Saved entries
════════════════════

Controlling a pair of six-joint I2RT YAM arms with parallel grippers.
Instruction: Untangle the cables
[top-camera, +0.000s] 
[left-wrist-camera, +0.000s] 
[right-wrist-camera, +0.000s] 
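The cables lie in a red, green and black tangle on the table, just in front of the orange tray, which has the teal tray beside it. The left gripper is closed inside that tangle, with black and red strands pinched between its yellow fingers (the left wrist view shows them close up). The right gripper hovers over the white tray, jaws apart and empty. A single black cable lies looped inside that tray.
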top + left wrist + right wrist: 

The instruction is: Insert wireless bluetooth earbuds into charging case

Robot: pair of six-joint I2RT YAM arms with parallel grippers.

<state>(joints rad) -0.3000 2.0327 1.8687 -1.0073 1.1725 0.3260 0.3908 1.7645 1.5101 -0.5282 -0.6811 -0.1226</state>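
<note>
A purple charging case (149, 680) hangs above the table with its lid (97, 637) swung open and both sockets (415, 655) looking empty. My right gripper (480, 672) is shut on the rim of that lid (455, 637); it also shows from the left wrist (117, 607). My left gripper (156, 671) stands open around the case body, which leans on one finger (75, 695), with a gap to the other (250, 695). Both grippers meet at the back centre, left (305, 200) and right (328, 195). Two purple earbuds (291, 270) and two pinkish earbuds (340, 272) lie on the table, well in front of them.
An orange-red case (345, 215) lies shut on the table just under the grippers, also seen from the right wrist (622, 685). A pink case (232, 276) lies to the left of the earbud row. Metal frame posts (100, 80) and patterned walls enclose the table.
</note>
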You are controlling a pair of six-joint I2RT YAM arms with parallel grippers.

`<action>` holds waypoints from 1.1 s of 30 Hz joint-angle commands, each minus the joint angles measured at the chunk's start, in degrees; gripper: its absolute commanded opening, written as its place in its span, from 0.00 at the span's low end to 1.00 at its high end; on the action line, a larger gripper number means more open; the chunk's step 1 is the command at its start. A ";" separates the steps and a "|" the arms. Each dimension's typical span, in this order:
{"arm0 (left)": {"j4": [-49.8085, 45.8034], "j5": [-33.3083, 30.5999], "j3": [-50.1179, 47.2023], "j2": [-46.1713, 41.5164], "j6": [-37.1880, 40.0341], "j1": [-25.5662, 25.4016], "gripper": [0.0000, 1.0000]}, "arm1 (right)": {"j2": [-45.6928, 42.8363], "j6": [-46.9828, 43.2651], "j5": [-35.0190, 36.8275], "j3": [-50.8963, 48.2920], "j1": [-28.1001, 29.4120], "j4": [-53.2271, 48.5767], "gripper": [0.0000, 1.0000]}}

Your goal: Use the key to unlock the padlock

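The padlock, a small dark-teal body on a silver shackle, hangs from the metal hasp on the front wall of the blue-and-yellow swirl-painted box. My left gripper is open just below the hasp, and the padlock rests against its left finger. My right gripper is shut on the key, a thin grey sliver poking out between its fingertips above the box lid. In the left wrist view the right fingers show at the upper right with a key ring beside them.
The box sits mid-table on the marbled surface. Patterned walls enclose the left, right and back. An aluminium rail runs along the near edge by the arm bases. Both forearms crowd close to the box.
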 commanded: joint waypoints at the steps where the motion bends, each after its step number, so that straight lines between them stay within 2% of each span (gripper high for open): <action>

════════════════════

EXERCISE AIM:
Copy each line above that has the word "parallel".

RESPONSE TO THIS TASK:
Controlling a pair of six-joint I2RT YAM arms with parallel grippers.
Robot: pair of six-joint I2RT YAM arms with parallel grippers.
You are controlling a pair of six-joint I2RT YAM arms with parallel grippers.

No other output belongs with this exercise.